На лице мистера Штайнера на мгновение появилась страшная гримаса.
— Именно эта пара в одно солнечное утро решила, что я еще имею право на дальнейшее существование, а моя жена — нет.
— Это ужасно, — подал голос отец.
— Ничего, я давно это пережил. Узнав об этом, я выбил Данинадерку передний зуб, за что провел год на каторжных работах.
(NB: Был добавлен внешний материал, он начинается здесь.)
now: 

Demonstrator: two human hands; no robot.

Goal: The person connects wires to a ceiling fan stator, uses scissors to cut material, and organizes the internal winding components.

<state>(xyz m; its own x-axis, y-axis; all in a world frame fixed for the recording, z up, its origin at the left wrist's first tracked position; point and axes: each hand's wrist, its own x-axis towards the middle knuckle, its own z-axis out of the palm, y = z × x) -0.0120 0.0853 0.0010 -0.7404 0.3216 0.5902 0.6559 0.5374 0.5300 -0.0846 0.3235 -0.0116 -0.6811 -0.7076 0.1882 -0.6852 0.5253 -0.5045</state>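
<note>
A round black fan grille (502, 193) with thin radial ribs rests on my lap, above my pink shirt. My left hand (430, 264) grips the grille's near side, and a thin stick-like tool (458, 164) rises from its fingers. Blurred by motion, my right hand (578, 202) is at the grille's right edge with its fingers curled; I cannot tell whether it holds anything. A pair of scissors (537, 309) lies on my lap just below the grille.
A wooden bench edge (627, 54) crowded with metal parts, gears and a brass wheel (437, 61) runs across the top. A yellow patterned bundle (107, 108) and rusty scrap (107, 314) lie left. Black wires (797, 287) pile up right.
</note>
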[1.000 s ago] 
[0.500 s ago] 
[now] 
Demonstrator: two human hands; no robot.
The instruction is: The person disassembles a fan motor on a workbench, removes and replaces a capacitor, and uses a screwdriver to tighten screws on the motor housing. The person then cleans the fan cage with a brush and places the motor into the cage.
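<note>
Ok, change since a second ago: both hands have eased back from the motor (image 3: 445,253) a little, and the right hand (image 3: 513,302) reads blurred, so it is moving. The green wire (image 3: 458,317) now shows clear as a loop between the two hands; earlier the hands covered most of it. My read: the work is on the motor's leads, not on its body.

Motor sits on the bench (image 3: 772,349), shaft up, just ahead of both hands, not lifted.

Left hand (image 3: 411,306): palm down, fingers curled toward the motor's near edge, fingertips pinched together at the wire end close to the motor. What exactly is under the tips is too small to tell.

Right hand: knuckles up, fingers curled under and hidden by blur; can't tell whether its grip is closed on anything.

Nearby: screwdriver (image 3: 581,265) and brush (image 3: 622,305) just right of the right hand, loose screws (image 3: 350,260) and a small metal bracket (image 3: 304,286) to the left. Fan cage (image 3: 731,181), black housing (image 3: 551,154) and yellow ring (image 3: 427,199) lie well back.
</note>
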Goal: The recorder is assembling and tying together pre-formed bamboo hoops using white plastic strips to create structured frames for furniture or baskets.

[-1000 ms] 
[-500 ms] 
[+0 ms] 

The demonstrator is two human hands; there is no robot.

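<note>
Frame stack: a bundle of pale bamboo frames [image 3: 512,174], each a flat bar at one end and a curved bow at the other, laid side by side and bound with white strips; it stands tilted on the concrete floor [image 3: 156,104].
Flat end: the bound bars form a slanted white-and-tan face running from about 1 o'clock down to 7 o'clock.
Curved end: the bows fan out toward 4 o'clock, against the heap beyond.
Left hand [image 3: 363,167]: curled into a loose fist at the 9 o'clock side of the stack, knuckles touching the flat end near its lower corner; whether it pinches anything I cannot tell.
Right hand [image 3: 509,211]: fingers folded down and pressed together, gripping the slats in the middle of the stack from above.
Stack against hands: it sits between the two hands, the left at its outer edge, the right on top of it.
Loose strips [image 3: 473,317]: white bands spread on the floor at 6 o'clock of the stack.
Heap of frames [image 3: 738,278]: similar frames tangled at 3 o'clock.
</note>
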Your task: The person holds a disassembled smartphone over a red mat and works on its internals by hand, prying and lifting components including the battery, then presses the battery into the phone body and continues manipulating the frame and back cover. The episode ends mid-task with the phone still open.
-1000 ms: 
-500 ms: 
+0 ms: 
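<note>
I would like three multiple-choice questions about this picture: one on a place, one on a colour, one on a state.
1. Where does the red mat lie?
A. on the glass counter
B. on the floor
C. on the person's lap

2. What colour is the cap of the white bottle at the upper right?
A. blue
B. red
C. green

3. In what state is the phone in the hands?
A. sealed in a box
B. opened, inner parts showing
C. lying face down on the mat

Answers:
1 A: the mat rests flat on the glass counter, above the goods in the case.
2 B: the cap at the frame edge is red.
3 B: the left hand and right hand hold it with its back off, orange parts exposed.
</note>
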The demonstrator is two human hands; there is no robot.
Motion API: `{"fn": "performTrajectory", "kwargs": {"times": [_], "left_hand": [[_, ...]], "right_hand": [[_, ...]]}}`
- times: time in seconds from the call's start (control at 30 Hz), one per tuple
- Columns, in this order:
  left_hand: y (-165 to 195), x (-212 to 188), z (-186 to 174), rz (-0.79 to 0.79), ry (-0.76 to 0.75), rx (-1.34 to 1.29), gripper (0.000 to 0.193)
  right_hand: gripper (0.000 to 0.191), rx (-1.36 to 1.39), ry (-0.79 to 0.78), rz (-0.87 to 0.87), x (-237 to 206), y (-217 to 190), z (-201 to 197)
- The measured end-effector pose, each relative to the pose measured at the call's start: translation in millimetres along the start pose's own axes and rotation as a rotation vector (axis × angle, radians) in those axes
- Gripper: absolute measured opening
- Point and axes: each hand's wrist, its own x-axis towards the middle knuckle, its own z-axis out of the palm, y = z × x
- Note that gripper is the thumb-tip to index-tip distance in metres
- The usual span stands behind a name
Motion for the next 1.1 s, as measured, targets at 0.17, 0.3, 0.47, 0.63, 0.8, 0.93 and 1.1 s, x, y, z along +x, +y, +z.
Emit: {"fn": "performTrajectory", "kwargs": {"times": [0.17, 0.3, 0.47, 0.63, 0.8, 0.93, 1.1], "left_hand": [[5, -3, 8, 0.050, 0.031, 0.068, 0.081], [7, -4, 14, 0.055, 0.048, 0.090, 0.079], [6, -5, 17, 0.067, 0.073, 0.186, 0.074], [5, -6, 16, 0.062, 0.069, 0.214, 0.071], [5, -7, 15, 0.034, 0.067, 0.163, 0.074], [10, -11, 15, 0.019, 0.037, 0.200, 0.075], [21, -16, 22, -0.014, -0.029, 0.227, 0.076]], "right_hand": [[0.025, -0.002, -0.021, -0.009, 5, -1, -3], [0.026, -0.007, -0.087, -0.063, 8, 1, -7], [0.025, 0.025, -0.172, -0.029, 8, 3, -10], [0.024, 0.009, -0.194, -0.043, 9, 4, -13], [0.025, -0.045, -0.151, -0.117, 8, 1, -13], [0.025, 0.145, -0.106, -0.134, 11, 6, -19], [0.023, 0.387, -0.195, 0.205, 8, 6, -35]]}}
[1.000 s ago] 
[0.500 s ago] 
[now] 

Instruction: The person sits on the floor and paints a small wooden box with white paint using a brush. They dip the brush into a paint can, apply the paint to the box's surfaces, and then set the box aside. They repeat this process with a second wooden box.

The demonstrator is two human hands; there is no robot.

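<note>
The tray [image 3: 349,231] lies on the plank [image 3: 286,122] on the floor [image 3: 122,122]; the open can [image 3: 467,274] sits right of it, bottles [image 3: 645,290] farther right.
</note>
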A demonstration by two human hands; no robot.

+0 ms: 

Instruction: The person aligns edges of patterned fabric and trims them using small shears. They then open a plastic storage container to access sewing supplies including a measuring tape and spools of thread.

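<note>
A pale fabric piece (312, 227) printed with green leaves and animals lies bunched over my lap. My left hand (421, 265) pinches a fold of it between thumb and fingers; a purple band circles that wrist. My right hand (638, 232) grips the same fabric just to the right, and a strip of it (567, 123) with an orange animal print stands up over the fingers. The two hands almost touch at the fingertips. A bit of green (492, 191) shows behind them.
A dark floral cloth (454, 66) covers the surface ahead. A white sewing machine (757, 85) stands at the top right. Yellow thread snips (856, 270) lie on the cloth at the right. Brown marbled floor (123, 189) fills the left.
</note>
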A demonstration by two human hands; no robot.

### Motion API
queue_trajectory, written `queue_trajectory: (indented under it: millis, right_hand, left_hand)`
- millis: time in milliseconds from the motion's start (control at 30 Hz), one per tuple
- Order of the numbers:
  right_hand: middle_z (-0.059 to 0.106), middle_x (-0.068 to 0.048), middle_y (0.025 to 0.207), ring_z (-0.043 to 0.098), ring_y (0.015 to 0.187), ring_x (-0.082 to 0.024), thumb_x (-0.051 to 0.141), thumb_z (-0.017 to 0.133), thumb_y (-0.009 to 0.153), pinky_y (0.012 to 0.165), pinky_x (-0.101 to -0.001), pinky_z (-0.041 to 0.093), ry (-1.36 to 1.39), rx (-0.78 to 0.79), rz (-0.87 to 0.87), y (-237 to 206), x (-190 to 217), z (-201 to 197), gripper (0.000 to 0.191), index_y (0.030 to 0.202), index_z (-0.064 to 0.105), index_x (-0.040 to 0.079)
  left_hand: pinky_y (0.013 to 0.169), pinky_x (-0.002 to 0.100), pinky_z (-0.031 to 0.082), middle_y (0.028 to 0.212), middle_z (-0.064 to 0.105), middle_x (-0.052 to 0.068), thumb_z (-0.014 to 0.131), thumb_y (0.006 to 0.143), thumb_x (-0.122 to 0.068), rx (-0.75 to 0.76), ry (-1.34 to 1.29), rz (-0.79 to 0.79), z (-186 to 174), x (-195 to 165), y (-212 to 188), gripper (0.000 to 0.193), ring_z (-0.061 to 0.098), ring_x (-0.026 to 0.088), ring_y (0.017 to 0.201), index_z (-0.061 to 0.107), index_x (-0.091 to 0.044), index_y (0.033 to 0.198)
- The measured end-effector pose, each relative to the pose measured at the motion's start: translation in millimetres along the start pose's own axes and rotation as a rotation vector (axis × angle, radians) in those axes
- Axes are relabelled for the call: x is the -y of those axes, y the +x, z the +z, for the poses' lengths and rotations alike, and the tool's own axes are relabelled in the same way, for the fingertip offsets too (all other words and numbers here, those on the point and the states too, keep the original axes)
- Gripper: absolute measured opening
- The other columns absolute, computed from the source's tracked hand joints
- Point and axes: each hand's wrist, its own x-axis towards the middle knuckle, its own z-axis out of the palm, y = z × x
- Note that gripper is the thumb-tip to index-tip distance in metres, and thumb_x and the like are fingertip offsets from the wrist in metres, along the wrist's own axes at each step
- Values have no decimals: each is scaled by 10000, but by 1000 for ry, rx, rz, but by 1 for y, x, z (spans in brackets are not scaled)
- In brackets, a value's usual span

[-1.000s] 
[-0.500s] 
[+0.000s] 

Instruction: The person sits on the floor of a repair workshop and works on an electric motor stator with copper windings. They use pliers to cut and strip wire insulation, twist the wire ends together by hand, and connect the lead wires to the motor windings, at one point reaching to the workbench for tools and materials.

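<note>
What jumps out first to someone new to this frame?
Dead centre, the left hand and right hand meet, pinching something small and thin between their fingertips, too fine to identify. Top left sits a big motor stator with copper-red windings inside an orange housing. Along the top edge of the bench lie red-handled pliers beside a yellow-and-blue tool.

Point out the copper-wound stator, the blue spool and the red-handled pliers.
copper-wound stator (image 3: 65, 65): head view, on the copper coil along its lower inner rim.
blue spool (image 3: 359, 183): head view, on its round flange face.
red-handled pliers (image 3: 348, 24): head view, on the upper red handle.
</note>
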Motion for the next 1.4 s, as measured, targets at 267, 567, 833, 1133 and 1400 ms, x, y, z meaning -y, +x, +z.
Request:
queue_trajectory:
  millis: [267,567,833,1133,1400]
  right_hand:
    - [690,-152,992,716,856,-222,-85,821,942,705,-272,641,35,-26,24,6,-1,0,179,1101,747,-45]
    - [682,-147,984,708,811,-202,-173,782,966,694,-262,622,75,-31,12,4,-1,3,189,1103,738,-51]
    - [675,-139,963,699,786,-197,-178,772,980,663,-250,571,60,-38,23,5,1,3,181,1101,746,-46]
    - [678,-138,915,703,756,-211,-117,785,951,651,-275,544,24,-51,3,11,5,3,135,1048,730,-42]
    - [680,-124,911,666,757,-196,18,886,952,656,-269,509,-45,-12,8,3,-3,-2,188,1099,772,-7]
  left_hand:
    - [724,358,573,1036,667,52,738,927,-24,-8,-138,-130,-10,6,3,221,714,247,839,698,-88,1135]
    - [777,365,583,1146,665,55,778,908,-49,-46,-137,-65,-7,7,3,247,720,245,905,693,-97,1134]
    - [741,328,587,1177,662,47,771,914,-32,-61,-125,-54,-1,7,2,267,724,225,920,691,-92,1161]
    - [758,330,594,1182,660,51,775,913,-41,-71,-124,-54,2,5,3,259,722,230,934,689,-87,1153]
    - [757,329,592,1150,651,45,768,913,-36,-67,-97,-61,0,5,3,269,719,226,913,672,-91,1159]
Но от тяжкого труда я окреп, что в результате спасло мне жизнь.
— Выбили ему передний зуб?
— Именно так. Я как следует ему врезал. Да, это была та еще парочка!
Лицо мистера Штайнера скривилось от мучительных воспоминаний.
— Мы звали его жену Птичницей, потому что у нее была коллекция из двенадцати птичек, сделанных из глины, смешанной с пеплом из человеческих костей. А у самого доктора Данинадерка, который до войны работал ветеринаром в Роттердаме, была одна занятная привычка.
Отец с трудом выдавил из себя:
— Какая привычка?
— Он любил провожать заключенных в газовую камеру и, когда они проходили мимо, придумывал им имена.
Глаза мистера Штайнера были прикрыты: перед его мысленным взором проплывали видения ужасного прошлого.
— Он давал смешные имена, самые разные. Я никогда не забуду, как он назвал мою Веронику, мою прекрасную златовласую Веронику: Солнечный Лучик. Он сказал ей: «Полезай внутрь, Солнечный Лучик! Полезай прямо внутрь!» Она была очень больна и ей пришлось ползти по собственным…
Слезы затуманили стекла очков мистера Штайнера. Он быстро снял их и вытер глаза. Видно было, что этот человек привык в любой ситуации держать свои чувства под строгим контролем.
— Прошу прощения, — пробормотал он. — Иногда я забываюсь.
— Как вы себя чувствуете? — спросил Ли Ханнафорд моего отца. — Вы ужасно побледнели.
— Могу я… можно мне взглянуть на эту фотографию еще раз?
Мистер Штайнер положил снимок перед отцом.
Отец глубоко вздохнул.
— О нет! — прошептал он. — Господи боже, только не он!